Photo by Jonathan Steffens.

I’m a phenomenal putter-offer, and getting my backyard soil tested is exactly the kind of chore I am fantastic at avoiding. It is the obvious, responsible thing to do, after all, but the results can be a punch in the gut to any urban farmer.

So I blindly ate my way through two growing seasons before curiosity compelled me to find out whether I was slowly consuming an enormous amount of lead and vintage Brooklyn arsenic.

After clearing our building’s backyard of waist-high weeds and an array of very upsetting litter (note the name of our “farm”), my boyfriend, our helpful friends, and I built three raised garden beds about two feet deep. We debated whether to seal the beds off before adding new soil, using pond liner or, preferably, some organic material, but decided it was unnecessary since we wouldn’t be growing anything with very deep roots.

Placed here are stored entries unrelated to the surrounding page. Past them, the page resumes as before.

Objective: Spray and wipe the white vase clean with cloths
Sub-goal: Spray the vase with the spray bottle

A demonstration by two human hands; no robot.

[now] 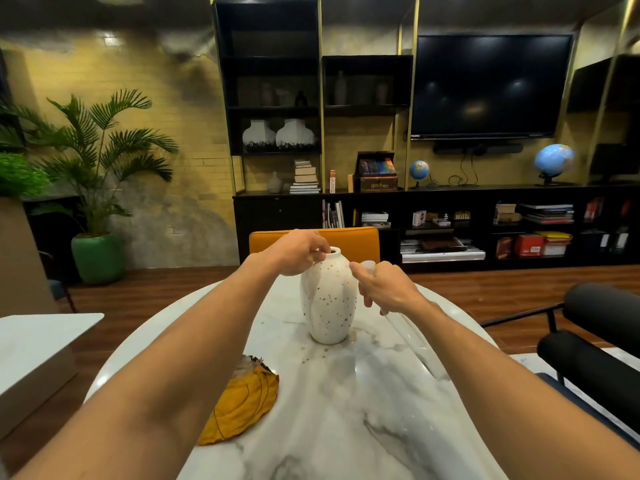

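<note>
A white speckled vase (329, 303) stands upright on the marble table (363, 410), toward its far side. My left hand (299, 252) grips the vase's rim from the left, fingers curled over the mouth. My right hand (384, 287) is just right of the vase, closed around a clear spray bottle (408, 336); the bottle's pale nozzle points at the vase's upper side and its see-through body slants down toward me. A yellow-orange cloth (242, 403) lies crumpled on the table at the near left, under my left forearm.
An orange chair back (349, 242) stands behind the table. A black armchair (595, 351) is at the right, a white table (38, 344) at the left. Dark shelves with books, globes and a television line the far wall; a potted palm (97, 168) stands far left.
</note>
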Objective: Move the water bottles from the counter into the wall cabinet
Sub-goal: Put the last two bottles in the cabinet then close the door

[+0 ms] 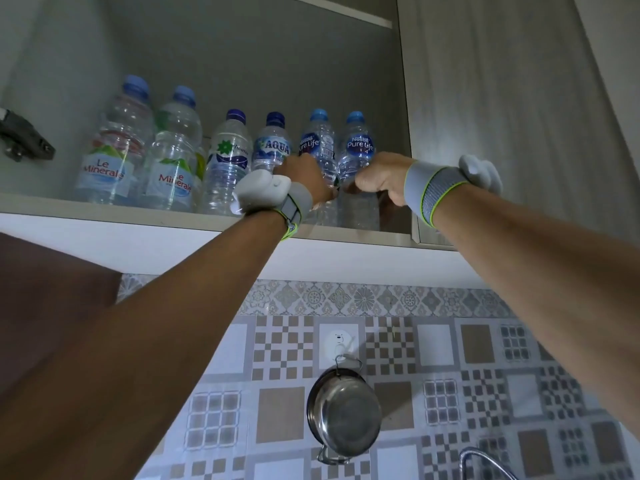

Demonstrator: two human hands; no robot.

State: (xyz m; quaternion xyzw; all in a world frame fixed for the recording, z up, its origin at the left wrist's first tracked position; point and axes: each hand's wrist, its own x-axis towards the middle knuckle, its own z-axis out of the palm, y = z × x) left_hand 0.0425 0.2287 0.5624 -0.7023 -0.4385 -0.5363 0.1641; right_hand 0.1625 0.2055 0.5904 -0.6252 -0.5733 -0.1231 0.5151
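My left hand (306, 178) is closed around one Nestle bottle (319, 147), and my right hand (379, 181) is closed around the second Nestle bottle (358, 147) just beside it, at three o'clock from the first. Both bottles stand on the shelf (138, 213) of the wall cabinet (242, 64), so I judge this is the placing step. Next I need to loosen both grips without tipping them. The cabinet also holds four other bottles (173, 150) in a row, toward nine o'clock. The counter is not visible.
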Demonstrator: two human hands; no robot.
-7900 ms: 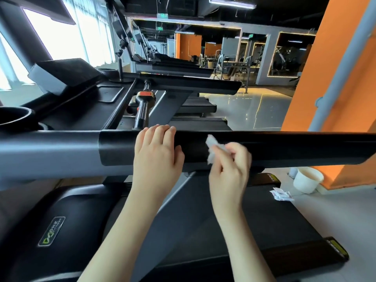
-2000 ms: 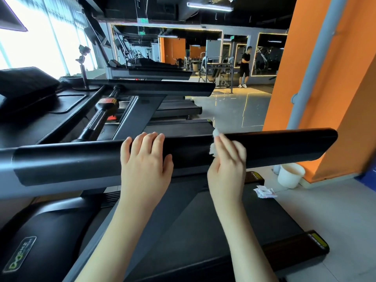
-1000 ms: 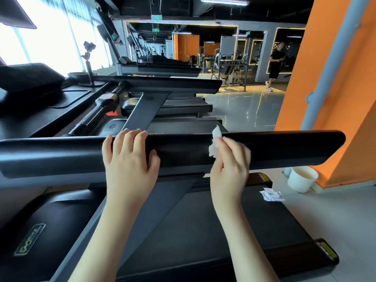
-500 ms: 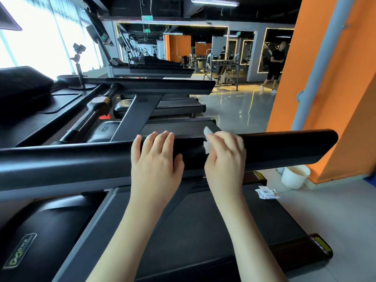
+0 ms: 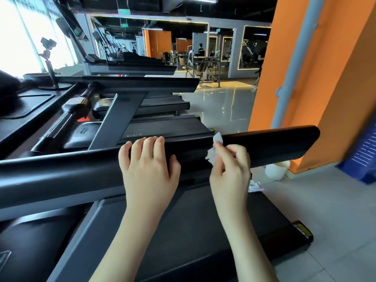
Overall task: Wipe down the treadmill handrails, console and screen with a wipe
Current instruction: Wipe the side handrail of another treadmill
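Note:
A long black treadmill handrail (image 5: 274, 145) runs across the view from lower left to upper right. My left hand (image 5: 148, 169) lies over the rail near its middle, fingers draped over the top edge and thumb on the near side. Just to its right, my right hand (image 5: 230, 171) pinches a small crumpled white wipe (image 5: 213, 151) against the rail's near face. The treadmill belt (image 5: 193, 226) lies below the rail. The console and screen are out of view to the left.
Several more treadmills (image 5: 142, 86) line up beyond the rail. A white cup (image 5: 276, 169) and torn wipe wrappers (image 5: 255, 187) sit on the grey floor to the right, by an orange pillar (image 5: 325, 78) and a blue crate (image 5: 364, 157). People stand far back.
My right hand has drawn back a little from the rail top, now pinching the wipe with curled fingers. My left hand stays on the rail. The view has tilted.

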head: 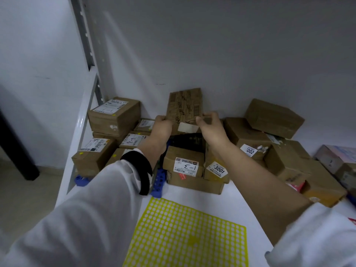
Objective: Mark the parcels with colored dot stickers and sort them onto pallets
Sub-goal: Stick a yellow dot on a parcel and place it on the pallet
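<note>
A flat brown cardboard parcel [185, 105] with handwriting on its face stands tilted up against the back wall. My left hand [162, 125] grips its lower left edge and my right hand [209, 123] grips its lower right corner. Below it sit a box labelled "1-3" [184, 163] and one labelled "3001" [216, 168]. A yellow sticker sheet [185, 234], its dots mostly peeled away, lies flat on the white surface close to me. A blue pallet [159, 182] shows under the boxes.
Cardboard boxes [113, 114] are stacked at the left against a white shelf rail [81, 124]. More boxes [273, 117] pile up at the right, down to the shelf edge. A grey upright [84, 31] rises at the left. Floor lies beyond the rail.
</note>
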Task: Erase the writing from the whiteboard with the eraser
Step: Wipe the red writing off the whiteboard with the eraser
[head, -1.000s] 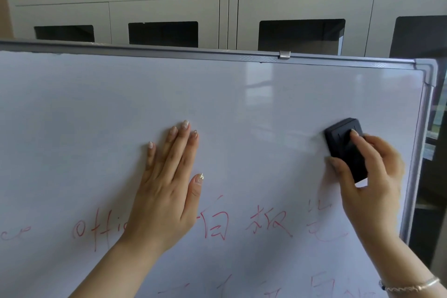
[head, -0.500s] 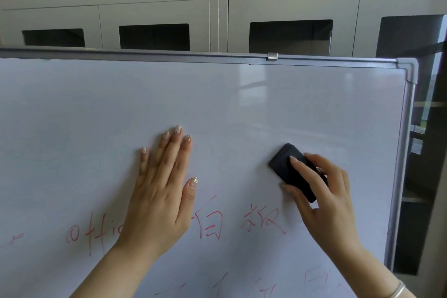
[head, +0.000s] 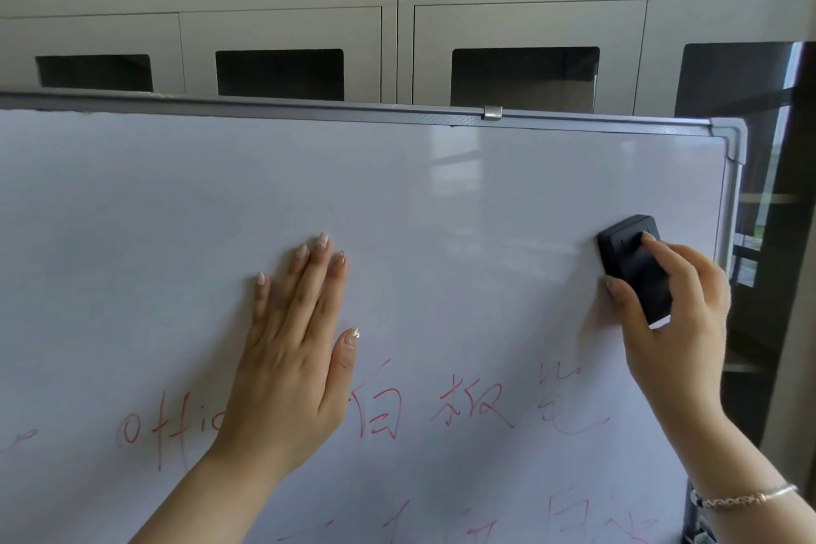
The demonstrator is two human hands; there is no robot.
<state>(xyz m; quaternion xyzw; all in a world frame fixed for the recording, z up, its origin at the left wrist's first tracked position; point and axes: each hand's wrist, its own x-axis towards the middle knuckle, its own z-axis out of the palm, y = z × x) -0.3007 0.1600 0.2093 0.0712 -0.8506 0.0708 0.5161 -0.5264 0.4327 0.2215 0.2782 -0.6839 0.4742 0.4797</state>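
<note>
A row of pale grey cabinets (head: 397,27) with dark door windows runs along the far wall under a tan panel. In front of it stands the whiteboard (head: 176,199), filling most of the view. Its grey metal frame (head: 309,110) crosses the top and turns down at the right corner. The upper part of the board is wiped clean and shows soft reflections.

The left hand (head: 291,349) lies flat on the board near its middle, fingers straight and close together and pointing up, holding nothing. Its palm covers part of a line of red writing (head: 472,406) that runs across the lower part of the board, with a second line partly visible at the bottom edge.

The right hand (head: 680,322) is at the right, close to the frame's side rail. It grips the black eraser (head: 633,261), with the thumb on the eraser's left side and a finger laid across its back. The eraser is pressed against the board, tilted, above the right end of the writing and clear of it.

A thin silver bracelet (head: 746,497) circles the right wrist. A small metal clip (head: 493,112) sits on the top rail.
</note>
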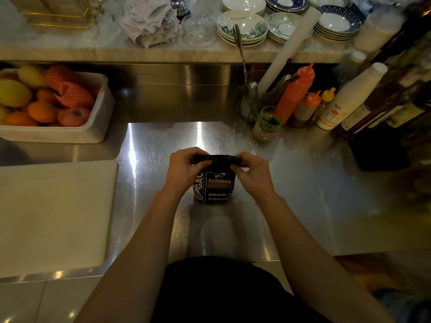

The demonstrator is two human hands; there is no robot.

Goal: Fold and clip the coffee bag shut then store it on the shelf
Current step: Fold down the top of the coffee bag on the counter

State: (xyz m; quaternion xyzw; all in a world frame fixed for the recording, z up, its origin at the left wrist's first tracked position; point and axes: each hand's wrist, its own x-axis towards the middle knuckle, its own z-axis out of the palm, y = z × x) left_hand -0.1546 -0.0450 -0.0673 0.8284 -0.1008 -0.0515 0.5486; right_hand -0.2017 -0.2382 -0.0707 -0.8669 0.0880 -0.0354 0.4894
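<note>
A dark coffee bag with white lettering stands upright on the steel counter, in the middle of the view. My left hand grips the left end of its top edge. My right hand grips the right end. The top strip of the bag runs flat between my fingers and looks folded over. No clip shows in either hand. A marble shelf runs along the back, above the counter.
A white tub of fruit sits at the back left, and a white cutting board lies at the left. Squeeze bottles, a small glass, a utensil holder and tall bottles crowd the back right. Stacked plates and napkins rest on the shelf.
</note>
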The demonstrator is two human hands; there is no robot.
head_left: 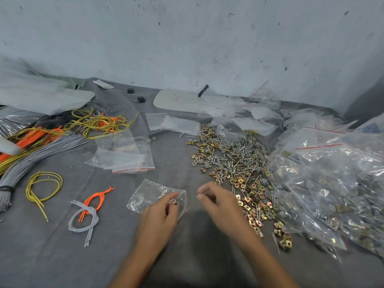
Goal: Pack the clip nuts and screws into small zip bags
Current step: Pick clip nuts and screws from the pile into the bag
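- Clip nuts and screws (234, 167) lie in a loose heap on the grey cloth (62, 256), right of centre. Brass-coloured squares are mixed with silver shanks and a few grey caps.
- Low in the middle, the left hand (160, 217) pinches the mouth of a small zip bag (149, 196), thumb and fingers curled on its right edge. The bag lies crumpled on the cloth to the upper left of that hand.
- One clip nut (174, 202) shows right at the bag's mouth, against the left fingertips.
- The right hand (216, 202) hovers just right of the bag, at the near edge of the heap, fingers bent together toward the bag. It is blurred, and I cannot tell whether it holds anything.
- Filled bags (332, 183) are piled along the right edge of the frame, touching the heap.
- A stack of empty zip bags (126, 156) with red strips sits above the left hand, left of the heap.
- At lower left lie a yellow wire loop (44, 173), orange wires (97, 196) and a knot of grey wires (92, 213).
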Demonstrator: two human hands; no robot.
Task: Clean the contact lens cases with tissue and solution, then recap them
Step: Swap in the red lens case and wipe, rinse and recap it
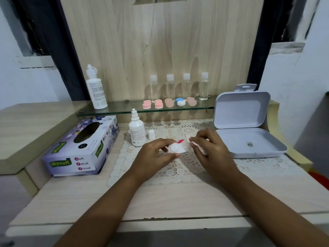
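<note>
Pale wood-grain bench [178,198], white lace mat [178,168] on top. Just above mat: small white plastic contact lens case [173,148], pinched at edges by left hand [154,154]. Right hand [211,148] pinching crumpled white tissue [186,144] against case. Light, rigid, likely slippery: hold by rim.

Open grey box [231,141] at right, lid upright, small metal piece [250,144] on its floor. Lace mat [178,168] mid-table. Glass shelf [124,106] on the far side carries four clear bottles [170,88] in a row, white-capped. Wood panel [160,41] behind.

"Mysoft" and "Soft Facial Tissue" on the tissue box [80,148].
</note>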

Were we right, or just cheap and lazy? Maybe all of the above? Sometimes, the paranoid part of my brain plays me footage of all the scary shit in that pale, diseased, clumpy soil leaching its way into our moist, innocent dirt. In this imaginary film, the toxins seep up from under the wood frames of the beds, and up the stems of our precious plants. I’ve also tried to imagine our compost somehow fighting it off. And we do even have our own organic-fed chickens pooping nitrogen gold. What more could you need?